Task details:
Give only the number of lines in the data that include the string "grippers".

Data section:

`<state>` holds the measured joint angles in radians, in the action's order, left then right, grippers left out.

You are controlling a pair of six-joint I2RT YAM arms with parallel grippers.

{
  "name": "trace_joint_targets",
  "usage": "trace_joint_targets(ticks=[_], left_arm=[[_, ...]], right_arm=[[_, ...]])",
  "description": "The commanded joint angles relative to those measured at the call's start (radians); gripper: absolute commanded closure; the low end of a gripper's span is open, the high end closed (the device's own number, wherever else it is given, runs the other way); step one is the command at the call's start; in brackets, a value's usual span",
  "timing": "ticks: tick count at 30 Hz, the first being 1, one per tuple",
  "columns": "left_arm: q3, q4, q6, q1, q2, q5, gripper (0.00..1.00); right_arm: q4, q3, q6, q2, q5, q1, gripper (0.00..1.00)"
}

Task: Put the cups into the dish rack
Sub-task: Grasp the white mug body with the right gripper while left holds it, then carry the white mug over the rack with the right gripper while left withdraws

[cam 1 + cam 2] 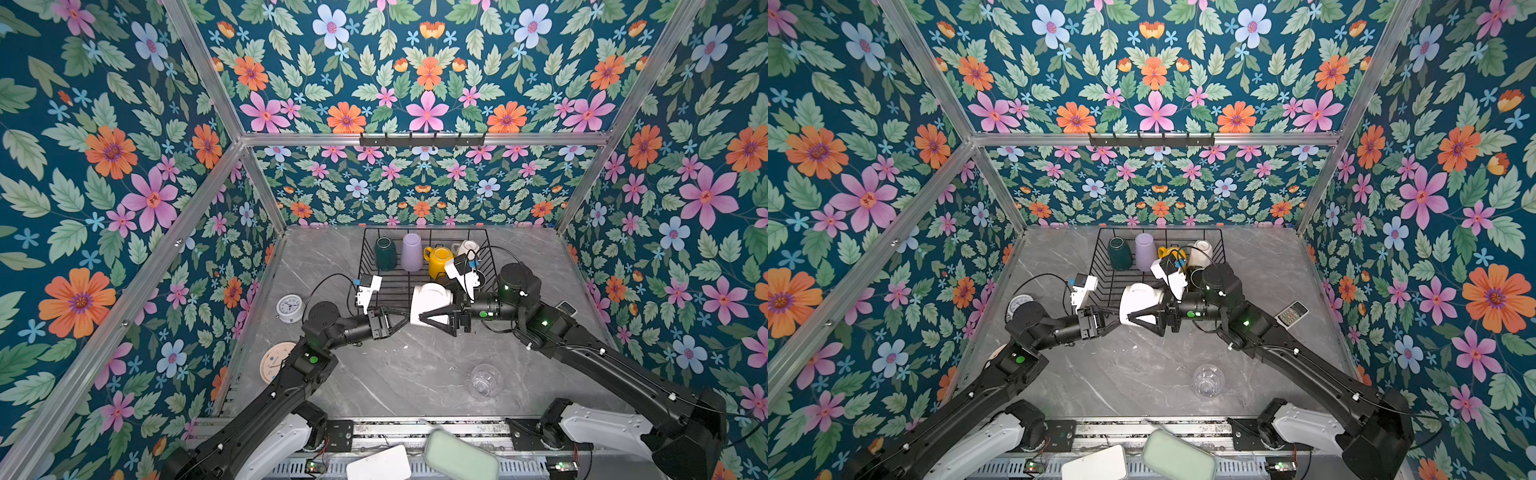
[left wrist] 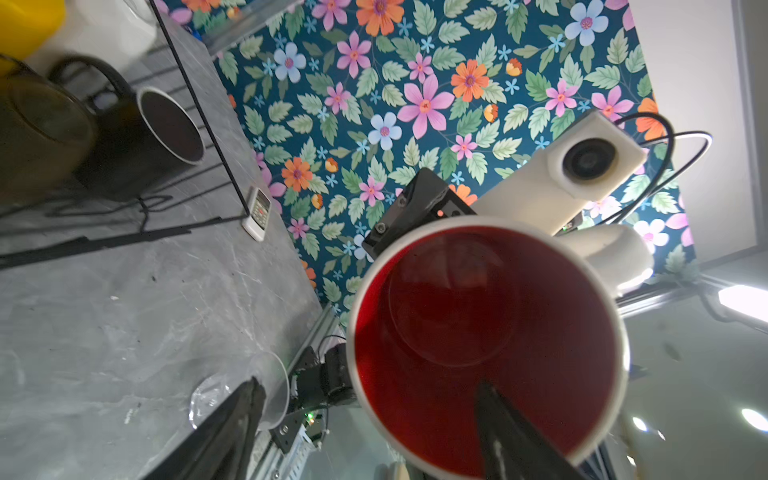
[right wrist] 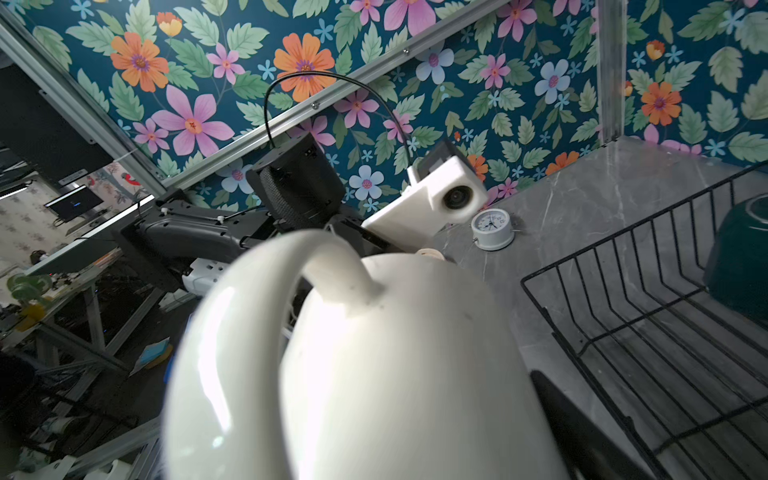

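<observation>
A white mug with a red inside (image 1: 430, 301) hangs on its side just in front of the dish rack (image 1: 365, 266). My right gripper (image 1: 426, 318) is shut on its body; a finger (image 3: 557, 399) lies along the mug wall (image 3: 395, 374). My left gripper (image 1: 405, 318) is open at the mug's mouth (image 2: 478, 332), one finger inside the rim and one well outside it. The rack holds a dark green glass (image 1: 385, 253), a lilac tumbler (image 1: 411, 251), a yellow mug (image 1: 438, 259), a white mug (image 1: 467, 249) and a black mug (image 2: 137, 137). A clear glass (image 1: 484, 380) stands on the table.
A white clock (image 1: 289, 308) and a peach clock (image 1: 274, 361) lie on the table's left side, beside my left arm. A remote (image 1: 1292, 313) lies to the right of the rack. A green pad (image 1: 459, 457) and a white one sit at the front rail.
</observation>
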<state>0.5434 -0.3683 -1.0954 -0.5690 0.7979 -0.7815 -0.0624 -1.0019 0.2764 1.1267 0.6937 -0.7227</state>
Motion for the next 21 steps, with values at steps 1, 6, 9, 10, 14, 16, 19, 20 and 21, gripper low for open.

Solution to the exercise:
2